■ EXERCISE AIM ■
Your answer should be every line below that includes the word "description".
DATA BLOCK Block Start
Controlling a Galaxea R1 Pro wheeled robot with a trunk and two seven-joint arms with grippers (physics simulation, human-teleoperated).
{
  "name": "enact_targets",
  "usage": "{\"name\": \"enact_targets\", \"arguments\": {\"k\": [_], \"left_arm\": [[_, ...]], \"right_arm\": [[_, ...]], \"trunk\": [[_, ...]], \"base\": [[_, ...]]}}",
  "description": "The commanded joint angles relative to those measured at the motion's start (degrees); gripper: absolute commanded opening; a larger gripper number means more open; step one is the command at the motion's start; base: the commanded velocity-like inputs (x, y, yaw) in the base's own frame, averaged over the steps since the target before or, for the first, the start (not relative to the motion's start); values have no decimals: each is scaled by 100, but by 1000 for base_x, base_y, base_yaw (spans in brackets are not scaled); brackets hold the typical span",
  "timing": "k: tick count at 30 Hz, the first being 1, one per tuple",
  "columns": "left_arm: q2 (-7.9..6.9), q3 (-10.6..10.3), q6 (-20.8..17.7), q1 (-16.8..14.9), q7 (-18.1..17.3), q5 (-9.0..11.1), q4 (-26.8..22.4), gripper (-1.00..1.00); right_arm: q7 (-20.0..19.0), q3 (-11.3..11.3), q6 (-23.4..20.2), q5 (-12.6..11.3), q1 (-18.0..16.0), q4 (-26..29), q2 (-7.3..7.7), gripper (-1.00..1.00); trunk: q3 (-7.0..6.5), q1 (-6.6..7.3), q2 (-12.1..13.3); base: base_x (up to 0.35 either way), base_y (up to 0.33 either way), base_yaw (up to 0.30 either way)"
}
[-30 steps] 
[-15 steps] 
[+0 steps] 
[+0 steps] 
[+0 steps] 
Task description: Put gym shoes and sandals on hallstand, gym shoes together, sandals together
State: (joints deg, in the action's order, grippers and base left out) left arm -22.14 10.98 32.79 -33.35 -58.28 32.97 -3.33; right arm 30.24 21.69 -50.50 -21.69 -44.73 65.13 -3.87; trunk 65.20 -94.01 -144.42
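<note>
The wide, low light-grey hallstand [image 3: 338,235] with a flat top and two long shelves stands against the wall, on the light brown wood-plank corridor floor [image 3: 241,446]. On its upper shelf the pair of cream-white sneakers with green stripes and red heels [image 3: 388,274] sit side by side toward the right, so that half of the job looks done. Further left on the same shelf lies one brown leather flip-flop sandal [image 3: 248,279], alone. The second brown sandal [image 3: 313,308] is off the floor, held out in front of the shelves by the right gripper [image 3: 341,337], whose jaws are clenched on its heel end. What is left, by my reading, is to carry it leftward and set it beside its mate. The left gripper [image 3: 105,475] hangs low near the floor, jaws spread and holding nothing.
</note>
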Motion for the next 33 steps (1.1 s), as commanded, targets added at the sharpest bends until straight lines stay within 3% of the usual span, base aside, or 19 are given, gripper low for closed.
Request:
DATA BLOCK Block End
■ YOUR RESPONSE ■
  "description": "The commanded joint angles relative to those measured at the motion's start (degrees); gripper: absolute commanded opening; a larger gripper number means more open; step one is the command at the motion's start; base: the commanded velocity-like inputs (x, y, yaw) in the base's own frame, averaged over the steps since the target before or, for the first, the start (not relative to the motion's start); values have no decimals: each is scaled by 100, but by 1000 for base_x, base_y, base_yaw (spans in brackets are not scaled); brackets hold the typical span",
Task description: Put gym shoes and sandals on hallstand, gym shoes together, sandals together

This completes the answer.